Fuir ses comptes, chercher ses maîtres

Il est des spectacles navrants que même les dramaturges n’auraient osé imaginer. Macky Sall, ancien président du Sénégal, offre aujourd’hui celui d’un homme qui, acculé par les révélations accablantes de la Cour des comptes, préfère chercher la protection de la directrice générale du FMI, Kristalina Georgieva, plutôt que d’assumer ses responsabilités devant son peuple.

Selon le journalLe Quotidien du samedi 26 avril 2025, l’ancien président n’a pas hésité à envoyer une délégation de fidèles à Washington, lors des Réunions de Printemps du FMI et de la Banque mondiale, pour tenter de défendre son bilan budgétaire devant les bailleurs internationaux.

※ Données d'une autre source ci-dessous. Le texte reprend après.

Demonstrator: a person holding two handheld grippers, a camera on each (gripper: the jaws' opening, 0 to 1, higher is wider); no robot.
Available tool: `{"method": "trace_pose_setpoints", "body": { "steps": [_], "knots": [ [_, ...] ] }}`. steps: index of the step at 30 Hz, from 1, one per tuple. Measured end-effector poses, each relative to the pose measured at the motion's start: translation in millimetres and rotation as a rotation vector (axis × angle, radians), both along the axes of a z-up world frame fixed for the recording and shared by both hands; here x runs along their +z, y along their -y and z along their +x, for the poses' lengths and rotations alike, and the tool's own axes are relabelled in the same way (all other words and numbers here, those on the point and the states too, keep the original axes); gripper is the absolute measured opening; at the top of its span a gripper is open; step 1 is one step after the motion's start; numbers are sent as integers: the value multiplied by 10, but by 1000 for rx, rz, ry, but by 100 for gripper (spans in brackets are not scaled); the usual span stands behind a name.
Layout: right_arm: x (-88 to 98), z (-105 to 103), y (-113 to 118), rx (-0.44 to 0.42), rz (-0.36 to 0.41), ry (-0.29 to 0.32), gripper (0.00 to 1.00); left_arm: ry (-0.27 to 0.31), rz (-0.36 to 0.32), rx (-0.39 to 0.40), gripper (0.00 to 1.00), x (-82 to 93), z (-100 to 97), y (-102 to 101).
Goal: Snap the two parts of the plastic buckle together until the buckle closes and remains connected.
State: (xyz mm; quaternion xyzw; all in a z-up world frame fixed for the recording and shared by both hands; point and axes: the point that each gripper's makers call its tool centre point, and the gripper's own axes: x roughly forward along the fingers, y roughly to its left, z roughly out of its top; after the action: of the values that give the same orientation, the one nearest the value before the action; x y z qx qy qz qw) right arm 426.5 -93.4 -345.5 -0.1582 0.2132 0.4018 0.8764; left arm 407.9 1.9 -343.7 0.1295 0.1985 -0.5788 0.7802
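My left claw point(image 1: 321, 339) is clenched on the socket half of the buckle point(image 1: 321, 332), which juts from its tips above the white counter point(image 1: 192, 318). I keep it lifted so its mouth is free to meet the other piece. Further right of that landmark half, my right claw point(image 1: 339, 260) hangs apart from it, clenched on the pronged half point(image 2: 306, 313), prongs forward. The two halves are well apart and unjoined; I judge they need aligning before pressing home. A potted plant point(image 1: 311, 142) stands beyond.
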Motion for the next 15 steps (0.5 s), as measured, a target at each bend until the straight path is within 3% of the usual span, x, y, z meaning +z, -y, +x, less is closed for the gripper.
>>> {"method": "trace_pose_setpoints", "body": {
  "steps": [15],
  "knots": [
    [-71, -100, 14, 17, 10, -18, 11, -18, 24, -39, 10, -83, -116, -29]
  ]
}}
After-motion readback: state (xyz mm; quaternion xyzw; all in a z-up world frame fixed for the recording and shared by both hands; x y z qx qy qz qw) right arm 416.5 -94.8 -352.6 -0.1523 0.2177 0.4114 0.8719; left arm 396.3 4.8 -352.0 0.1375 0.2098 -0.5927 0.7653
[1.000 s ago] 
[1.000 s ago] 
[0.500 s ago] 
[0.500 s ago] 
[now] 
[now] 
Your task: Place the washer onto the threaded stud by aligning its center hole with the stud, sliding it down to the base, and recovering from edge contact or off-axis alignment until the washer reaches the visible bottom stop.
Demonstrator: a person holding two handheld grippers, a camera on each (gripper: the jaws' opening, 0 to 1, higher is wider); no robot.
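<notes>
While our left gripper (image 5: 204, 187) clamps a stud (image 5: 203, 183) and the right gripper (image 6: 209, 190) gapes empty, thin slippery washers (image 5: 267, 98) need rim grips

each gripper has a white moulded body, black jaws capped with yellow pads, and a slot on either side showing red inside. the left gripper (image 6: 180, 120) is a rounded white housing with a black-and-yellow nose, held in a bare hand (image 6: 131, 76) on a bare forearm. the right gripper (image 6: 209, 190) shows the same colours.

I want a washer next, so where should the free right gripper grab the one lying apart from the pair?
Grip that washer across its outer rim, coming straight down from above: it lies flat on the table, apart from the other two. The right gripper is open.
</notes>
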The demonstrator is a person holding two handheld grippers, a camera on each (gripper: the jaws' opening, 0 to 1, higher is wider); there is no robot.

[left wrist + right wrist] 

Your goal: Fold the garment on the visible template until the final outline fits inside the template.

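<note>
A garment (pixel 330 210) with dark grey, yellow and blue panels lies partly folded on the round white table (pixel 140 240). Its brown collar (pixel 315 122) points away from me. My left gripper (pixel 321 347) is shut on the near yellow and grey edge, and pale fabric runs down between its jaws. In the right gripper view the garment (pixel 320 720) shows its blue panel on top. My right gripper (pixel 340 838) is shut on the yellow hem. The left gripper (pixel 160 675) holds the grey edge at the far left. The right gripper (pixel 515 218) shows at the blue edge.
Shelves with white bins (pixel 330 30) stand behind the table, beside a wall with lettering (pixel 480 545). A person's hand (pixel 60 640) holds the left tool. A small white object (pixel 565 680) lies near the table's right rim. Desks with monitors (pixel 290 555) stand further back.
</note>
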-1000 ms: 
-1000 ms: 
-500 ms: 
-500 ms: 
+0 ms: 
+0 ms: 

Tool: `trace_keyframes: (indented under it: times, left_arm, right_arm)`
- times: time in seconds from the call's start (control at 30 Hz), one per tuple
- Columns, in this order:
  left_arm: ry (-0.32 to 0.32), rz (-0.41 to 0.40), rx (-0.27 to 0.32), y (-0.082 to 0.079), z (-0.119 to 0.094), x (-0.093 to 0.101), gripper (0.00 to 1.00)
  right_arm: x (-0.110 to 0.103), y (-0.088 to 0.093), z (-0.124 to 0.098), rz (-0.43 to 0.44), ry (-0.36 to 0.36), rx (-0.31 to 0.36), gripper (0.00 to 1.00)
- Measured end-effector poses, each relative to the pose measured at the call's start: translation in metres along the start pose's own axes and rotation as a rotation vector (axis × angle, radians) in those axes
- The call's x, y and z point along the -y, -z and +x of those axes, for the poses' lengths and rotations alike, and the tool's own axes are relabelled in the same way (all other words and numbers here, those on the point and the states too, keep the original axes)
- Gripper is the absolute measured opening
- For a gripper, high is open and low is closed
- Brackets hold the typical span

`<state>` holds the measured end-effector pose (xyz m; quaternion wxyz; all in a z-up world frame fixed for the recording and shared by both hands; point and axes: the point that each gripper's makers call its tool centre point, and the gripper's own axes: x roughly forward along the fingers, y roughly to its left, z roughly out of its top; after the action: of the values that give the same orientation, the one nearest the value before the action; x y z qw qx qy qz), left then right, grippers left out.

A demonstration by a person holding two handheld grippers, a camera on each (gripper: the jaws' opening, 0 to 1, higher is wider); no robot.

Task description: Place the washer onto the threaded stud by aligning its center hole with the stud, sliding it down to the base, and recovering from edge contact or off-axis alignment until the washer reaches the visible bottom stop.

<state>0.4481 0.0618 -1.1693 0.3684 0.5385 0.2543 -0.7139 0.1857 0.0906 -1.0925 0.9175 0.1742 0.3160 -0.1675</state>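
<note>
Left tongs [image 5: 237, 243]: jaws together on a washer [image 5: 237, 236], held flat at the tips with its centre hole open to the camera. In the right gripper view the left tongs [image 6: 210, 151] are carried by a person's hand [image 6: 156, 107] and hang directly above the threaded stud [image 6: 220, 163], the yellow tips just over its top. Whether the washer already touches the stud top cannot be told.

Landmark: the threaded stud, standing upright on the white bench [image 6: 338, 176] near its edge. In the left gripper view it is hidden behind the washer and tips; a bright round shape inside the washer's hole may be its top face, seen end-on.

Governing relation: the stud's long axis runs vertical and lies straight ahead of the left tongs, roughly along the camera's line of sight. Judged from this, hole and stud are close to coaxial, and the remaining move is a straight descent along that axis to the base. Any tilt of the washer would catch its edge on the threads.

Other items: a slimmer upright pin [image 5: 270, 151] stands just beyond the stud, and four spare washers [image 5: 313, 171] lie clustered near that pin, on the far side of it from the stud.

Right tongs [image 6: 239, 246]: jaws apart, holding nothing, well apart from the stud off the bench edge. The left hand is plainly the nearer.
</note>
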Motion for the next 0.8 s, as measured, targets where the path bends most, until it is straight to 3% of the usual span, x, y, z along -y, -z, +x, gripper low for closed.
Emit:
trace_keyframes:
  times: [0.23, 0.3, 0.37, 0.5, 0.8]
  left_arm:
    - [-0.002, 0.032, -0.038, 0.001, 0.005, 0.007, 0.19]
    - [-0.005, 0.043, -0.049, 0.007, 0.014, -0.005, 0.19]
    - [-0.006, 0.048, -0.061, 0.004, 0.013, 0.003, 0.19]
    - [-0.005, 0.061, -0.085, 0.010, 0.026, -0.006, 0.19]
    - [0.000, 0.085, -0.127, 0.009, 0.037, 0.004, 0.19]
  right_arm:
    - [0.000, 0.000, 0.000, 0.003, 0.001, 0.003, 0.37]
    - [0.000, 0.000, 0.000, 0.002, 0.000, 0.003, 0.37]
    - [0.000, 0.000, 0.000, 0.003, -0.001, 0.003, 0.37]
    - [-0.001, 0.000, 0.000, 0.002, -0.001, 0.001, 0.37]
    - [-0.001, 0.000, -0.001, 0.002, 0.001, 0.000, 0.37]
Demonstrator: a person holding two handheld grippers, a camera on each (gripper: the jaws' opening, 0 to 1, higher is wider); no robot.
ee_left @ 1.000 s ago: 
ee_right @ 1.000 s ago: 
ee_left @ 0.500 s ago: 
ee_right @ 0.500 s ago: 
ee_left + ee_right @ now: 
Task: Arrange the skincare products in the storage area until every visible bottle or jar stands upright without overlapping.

Une manœuvre d’autant plus pathétique qu’elle vise à contourner les accusations formelles émises par les propres institutions de contrôle du Sénégal.

Que l’on soit clair : ce n’est pas un quelconque politicien qui l’accuse. C’est la Cour des comptes du Sénégal, instance républicaine et indépendante, qui documente, preuves à l’appui, les falsifications budgétaires, les maquillages comptables et la dette abyssale léguée au peuple. Le déficit réel ? 12,3 % en 2023, et non les 4,9 % fièrement proclamés. La dette publique ? 99,67 % du PIB, soit une quasi-faillite organisée sous ses ordres.

Le réflexe colonial d’un ancien président

Plutôt que de répondre à ces accusations graves devant ses compatriotes, il a préféré dépêcher une équipe de fidèles à Washington, lors des réunions de printemps du FMI et de la Banque mondiale, pour présenter un contre-rapport à la directrice du Fonds. Une démarche aussi désespérée que pitoyable : comme si l’on pouvait effacer les turpitudes budgétaires par quelques sourires diplomatiques et un jeu d’influences dans les chancelleries étrangères.

Il court au FMI, espérant un tampon d’innocence étrangère. Mais, comme le chantait Fela Kuti dans Colonial Mentality, They think foreign is better than home. They think black man is inferior. They no know themselves. They dem colonize in their head ». Macky Sall n’aime visiblement ni les audits sénégalais ni la vérité sénégalaise.

La question se pose désormais : après avoir tenté de se faire absoudre par le FMI, la prochaine étape sera-t-elle de se réfugier dans les bras d’Emmanuel Macron ? Après tout, pour certains, Paris reste l’ultime recours, l’asile mental de la défaite politique.

Mais que Macky Sall le comprenne bien : le Sénégal de 2025 n’est plus une colonie. C’est un peuple mûr, fier, décidé à exiger des comptes sur son propre sol. La Cour des comptes a parlé. Qu’il se cache sous les jupes du FMI ou derrière les rideaux de l’Élysée, il n’échappera pas à la sentence la plus implacable : celle d’un peuple qui a vu, su et jugé.